§ Work to be completed: One exact copy of the listing, minus the images, is the required answer.

+-------+

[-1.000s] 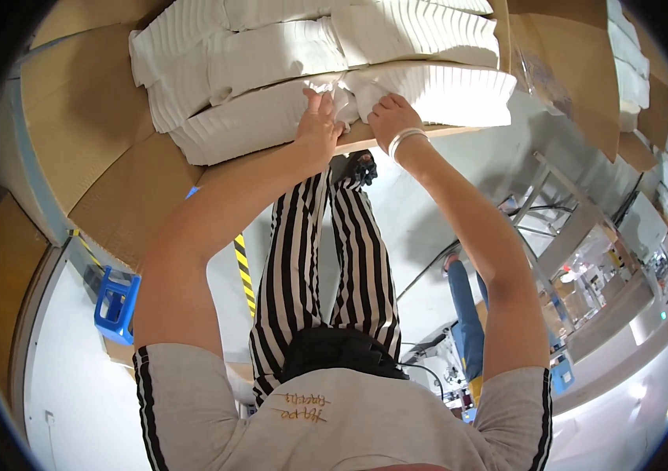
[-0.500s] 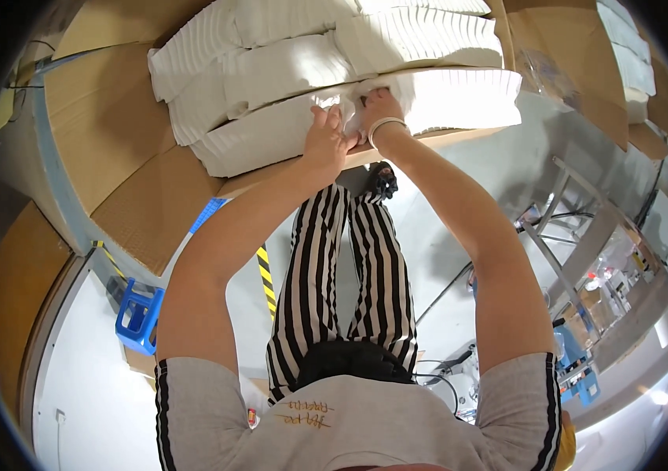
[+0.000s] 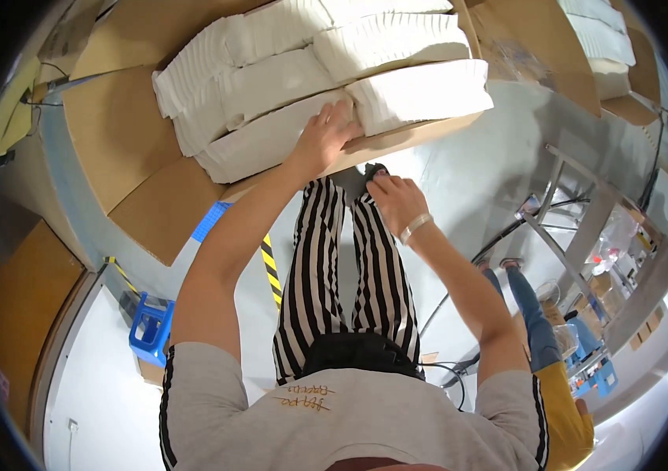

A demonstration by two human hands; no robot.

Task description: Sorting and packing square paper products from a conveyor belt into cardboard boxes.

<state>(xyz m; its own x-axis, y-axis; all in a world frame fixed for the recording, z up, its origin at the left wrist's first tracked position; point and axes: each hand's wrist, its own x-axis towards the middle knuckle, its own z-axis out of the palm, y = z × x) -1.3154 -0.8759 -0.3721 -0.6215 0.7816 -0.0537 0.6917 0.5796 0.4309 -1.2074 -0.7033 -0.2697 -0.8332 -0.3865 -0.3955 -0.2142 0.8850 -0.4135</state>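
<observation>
Right hand (image 3: pixel 397 206): drawn back from where it was half a second ago, at the meeting ends of the left near stack (image 3: pixel 267 141) and the right near stack (image 3: pixel 420 98); now clear of both, in front of our striped trousers (image 3: pixel 314 275), its fingers curled together, palm hidden, so we cannot tell whether it holds anything.
Meaning for the work: we judge that only one hand now tends the row.
Left near stack: white and folded, in the near row of the carton (image 3: pixel 428 133).
Long axis: along the near wall, slanting from lower left to upper right in our view; we make out no front or back.
Left hand (image 3: pixel 324 140): on that stack's right end, just beside the seam, fingers slightly parted; we cannot tell whether they pinch.
Right near stack: end to end with it, pointing much the same way, ours to see uncovered.
Carton's left side: a brown flap (image 3: pixel 118 129) folded outward.
Beyond: a blue stool (image 3: pixel 149 344), well apart.
</observation>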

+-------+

§ Your response:
[-1.000s] 
[-0.500s] 
[+0.000s] 

A demonstration by two human hands; no robot.

Task description: Sorting and packing square paper products from a conveyor belt into cardboard boxes.

<state>(xyz m; its own x-axis, y-axis; all in a world frame fixed for the recording, z up, its origin at the left wrist's first tracked position; point and axes: each hand's wrist, its own x-axis towards the middle knuckle, its own z-axis out of the palm, y = z × x) -1.3154 -0.8759 -0.3721 -0.6215 0.7816 -0.0537 0.6917 0.5796 0.4309 -1.2074 -0.7033 -0.2697 -0.8332 -0.3865 -0.3955 -0.2142 0.8850 -0.4135</state>
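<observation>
Right hand (image 3: pixel 397 206): drawn back from where it was half a second ago, at the meeting ends of the left near stack (image 3: pixel 267 141) and the right near stack (image 3: pixel 420 98); now clear of both, in front of our striped trousers (image 3: pixel 314 275), its fingers curled together, palm hidden, so we cannot tell whether it holds anything.
Meaning for the work: we judge that only one hand now tends the row.
Left near stack: white and folded, in the near row of the carton (image 3: pixel 428 133).
Long axis: along the near wall, slanting from lower left to upper right in our view; we make out no front or back.
Left hand (image 3: pixel 324 140): on that stack's right end, just beside the seam, fingers slightly parted; we cannot tell whether they pinch.
Right near stack: end to end with it, pointing much the same way, ours to see uncovered.
Carton's left side: a brown flap (image 3: pixel 118 129) folded outward.
Beyond: a blue stool (image 3: pixel 149 344), well apart.
</observation>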

Nothing more will be written for this answer.